WORK TO BE COMPLETED — In the listing below, find the line that contains "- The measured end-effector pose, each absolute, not" and the line that contains "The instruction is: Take". Quote both and every line between them, exactly, and nothing more.
*** DATASET CONTENT Section Begins ***
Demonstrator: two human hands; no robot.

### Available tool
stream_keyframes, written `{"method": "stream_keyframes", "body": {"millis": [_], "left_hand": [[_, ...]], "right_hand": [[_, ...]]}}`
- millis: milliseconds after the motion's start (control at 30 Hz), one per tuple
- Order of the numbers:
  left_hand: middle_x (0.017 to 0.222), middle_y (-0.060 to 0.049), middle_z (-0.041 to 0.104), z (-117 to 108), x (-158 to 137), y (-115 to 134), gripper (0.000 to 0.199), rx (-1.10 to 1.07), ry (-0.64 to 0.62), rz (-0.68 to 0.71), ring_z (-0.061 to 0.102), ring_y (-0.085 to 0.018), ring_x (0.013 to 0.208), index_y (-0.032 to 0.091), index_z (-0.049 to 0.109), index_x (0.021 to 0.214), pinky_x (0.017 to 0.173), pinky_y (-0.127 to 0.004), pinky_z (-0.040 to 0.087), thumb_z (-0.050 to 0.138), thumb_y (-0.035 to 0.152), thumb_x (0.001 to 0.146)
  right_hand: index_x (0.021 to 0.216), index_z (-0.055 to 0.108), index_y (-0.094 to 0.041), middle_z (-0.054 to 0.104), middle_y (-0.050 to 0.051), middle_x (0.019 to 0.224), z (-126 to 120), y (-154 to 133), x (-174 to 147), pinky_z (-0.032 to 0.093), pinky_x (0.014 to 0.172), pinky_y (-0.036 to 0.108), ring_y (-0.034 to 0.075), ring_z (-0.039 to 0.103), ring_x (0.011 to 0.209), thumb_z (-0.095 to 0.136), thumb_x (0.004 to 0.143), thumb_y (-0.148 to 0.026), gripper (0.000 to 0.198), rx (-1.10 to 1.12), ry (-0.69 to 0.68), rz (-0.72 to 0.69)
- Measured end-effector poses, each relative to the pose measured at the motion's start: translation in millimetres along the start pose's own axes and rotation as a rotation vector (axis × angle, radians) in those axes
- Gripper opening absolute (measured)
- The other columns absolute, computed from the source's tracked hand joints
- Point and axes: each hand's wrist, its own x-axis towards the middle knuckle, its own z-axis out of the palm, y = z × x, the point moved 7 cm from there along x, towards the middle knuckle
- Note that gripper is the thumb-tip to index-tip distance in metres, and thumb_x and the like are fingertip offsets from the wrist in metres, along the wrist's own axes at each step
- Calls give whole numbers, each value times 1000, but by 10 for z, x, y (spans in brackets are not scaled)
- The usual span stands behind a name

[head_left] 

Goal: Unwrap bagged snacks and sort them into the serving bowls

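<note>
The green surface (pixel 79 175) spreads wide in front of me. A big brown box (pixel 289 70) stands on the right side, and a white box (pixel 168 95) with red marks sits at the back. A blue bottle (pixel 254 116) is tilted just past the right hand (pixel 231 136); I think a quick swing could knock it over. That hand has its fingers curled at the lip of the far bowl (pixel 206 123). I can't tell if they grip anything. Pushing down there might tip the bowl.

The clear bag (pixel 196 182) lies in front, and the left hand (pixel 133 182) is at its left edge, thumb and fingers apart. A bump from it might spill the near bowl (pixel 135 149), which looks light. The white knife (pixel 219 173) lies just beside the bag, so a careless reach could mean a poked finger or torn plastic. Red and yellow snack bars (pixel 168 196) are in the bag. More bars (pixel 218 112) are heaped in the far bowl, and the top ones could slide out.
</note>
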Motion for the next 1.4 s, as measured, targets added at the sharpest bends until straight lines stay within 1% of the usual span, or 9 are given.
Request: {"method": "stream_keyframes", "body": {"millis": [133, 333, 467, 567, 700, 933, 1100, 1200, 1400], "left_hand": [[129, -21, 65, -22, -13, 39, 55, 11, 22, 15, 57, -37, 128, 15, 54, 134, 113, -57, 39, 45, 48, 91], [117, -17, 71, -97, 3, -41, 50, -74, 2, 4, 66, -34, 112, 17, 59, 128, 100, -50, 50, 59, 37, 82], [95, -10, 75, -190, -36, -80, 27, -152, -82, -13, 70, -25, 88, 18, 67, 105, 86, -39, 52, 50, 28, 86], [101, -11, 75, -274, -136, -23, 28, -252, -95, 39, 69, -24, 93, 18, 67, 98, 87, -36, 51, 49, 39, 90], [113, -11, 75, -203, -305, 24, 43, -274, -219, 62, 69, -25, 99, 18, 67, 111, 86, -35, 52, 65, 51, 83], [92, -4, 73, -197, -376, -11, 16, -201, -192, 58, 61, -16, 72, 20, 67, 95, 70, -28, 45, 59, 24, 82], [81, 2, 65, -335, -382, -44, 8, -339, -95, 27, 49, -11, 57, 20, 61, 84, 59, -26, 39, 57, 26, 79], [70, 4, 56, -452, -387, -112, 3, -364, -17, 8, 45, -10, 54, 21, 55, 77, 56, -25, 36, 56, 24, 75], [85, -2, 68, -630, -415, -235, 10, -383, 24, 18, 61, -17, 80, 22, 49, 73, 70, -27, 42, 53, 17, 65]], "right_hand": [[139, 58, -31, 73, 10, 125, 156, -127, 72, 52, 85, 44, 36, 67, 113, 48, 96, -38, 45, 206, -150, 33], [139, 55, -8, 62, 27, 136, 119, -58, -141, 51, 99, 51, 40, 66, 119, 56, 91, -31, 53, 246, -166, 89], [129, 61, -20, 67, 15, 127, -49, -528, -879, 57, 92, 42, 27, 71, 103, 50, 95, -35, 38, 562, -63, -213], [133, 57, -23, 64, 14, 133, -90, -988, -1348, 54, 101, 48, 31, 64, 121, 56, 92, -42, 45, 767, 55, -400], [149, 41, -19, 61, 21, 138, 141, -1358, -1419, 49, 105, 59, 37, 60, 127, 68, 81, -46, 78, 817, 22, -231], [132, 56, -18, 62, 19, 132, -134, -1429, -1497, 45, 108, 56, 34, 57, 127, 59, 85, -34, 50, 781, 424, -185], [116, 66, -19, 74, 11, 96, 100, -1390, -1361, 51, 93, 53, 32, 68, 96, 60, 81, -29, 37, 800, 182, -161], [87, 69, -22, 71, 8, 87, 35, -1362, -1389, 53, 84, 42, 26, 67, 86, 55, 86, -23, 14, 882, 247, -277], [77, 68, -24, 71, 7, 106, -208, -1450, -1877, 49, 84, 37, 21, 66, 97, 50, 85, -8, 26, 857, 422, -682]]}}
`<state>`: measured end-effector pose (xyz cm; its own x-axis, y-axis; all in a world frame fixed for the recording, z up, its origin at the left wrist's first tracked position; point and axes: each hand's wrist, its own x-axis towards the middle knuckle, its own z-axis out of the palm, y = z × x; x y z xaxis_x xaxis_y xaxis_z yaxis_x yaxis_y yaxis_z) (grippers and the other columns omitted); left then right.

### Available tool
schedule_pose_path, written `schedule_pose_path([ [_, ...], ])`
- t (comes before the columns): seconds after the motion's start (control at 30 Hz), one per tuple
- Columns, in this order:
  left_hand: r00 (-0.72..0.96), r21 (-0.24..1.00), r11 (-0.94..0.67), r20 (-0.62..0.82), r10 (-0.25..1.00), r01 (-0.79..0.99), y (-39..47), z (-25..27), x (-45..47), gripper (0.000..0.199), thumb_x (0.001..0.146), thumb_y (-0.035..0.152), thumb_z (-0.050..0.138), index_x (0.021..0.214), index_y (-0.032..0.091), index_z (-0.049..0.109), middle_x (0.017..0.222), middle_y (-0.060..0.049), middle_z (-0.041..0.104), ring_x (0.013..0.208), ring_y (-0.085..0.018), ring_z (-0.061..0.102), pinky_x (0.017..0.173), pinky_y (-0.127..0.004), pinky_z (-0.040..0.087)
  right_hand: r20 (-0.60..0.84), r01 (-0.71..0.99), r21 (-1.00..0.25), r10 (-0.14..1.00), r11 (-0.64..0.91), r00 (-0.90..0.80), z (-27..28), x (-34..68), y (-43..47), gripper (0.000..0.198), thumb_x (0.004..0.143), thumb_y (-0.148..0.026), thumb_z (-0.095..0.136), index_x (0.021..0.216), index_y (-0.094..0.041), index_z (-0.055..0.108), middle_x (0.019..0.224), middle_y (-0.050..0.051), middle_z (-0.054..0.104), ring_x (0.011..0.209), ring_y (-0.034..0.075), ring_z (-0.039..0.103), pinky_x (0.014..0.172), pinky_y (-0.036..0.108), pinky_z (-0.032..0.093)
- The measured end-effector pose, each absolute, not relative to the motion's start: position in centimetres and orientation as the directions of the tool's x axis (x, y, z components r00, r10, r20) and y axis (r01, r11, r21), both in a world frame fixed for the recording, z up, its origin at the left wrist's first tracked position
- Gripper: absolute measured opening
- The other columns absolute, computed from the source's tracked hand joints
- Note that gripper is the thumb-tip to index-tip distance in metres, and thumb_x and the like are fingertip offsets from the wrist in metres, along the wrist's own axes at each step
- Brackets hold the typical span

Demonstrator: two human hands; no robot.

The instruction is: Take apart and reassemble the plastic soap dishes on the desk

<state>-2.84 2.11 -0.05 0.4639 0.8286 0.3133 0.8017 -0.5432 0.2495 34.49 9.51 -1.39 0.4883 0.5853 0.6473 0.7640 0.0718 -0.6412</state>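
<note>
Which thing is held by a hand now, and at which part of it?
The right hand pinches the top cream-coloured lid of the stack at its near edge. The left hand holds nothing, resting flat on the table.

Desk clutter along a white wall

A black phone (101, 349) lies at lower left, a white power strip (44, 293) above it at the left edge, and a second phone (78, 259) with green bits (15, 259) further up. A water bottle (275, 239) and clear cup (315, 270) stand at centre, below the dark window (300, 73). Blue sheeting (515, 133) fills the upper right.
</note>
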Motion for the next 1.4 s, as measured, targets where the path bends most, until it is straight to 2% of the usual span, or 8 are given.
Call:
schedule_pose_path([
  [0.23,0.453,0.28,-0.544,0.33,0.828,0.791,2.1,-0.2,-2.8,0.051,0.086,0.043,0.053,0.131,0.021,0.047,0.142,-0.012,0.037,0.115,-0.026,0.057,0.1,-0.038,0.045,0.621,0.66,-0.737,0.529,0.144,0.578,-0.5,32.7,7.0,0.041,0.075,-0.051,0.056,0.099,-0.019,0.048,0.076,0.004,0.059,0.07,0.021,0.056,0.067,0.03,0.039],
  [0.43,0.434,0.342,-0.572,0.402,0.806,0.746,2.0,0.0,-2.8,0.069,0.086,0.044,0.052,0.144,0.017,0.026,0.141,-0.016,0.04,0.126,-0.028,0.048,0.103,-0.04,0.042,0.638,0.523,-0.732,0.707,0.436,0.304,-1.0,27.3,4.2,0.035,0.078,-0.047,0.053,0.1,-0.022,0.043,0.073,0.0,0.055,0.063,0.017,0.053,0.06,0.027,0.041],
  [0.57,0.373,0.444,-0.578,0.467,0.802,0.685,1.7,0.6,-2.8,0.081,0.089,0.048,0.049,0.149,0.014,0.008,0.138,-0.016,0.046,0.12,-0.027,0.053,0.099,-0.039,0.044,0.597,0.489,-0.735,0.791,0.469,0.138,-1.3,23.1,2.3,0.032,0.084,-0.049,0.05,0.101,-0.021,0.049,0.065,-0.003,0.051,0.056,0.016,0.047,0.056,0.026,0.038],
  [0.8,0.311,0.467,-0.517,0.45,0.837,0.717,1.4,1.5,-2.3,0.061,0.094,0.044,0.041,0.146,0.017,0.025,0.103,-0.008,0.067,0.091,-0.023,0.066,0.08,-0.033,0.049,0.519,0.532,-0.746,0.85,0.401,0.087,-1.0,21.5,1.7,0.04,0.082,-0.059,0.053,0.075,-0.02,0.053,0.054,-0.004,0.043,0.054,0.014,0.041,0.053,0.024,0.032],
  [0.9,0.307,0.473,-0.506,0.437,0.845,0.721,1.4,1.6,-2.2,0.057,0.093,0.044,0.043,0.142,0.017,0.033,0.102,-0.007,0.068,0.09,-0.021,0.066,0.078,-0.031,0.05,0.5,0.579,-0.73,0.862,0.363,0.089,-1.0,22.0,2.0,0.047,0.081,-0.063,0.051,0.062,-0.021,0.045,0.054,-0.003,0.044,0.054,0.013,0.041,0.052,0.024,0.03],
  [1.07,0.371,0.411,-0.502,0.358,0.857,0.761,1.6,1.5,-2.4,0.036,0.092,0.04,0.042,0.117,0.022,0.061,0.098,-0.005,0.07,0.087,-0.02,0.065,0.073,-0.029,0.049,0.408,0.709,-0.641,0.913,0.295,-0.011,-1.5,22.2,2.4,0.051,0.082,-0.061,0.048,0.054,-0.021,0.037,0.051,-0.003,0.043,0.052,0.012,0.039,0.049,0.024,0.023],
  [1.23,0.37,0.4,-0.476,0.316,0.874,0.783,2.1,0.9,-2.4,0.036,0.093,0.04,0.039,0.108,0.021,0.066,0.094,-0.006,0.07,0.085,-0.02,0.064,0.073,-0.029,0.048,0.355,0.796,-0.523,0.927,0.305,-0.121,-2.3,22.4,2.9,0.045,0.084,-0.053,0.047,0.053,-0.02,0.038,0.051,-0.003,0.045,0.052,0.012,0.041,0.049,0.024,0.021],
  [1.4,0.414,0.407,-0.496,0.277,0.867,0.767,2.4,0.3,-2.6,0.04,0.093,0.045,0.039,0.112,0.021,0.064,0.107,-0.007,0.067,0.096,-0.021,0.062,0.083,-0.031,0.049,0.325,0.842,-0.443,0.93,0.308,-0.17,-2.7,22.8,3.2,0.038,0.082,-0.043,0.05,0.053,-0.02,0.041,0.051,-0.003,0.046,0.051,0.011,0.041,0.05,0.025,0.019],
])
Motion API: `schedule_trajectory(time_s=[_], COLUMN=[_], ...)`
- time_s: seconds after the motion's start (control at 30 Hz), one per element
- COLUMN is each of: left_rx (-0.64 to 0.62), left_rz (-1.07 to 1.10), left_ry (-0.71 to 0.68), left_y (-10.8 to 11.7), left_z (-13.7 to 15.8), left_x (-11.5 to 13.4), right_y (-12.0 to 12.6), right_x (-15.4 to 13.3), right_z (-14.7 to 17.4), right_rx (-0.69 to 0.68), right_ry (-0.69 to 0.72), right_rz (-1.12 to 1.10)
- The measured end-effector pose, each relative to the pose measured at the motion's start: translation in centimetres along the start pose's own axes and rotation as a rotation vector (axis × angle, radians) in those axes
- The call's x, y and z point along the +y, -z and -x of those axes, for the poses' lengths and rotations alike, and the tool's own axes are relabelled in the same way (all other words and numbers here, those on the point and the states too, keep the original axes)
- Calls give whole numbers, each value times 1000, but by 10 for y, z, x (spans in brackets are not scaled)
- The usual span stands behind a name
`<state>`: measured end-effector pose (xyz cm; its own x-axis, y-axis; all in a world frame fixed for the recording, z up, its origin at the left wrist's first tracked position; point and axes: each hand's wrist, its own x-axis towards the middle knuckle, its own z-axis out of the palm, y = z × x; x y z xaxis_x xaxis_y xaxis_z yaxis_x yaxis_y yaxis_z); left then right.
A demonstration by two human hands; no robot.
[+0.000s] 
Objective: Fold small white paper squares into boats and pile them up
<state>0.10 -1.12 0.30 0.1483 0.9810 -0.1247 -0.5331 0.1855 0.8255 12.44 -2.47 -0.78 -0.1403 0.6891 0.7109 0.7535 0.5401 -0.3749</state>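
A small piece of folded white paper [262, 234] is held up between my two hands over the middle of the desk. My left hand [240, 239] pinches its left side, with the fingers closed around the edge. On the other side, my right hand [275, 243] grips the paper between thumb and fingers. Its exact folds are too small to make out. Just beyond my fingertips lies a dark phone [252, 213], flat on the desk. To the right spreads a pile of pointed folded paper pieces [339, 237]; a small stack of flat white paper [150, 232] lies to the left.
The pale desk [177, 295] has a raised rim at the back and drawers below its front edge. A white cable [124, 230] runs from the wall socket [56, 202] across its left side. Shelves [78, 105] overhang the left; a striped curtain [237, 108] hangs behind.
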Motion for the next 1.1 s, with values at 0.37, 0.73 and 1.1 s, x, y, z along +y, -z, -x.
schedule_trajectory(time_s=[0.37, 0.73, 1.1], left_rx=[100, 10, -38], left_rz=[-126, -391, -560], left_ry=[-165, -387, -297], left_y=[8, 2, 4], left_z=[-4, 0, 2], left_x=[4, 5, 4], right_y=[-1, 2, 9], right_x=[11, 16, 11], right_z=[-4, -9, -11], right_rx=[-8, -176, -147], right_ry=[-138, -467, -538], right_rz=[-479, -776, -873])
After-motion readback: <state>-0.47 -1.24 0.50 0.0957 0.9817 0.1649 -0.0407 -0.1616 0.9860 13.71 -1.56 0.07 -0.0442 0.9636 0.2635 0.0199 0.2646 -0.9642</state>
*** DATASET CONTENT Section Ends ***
REPLY TO THE TASK —
- The measured end-effector pose, each absolute, not relative to the motion's start: position in centimetres and orientation as the directions of the tool's x axis (x, y, z components r00, r10, r20) and y axis (r01, r11, r21), both in a world frame fixed for the recording, z up, its origin at the left wrist's first tracked position
- Gripper: absolute measured opening
- The other columns absolute, computed from the source's tracked hand joints
- Note that gripper is the thumb-tip to index-tip distance in metres, and thumb_x and the like are fingertip offsets from the wrist in metres, along the wrist's own axes at each step
- Brackets hold the typical span

Demonstrator: two human hands; no robot.

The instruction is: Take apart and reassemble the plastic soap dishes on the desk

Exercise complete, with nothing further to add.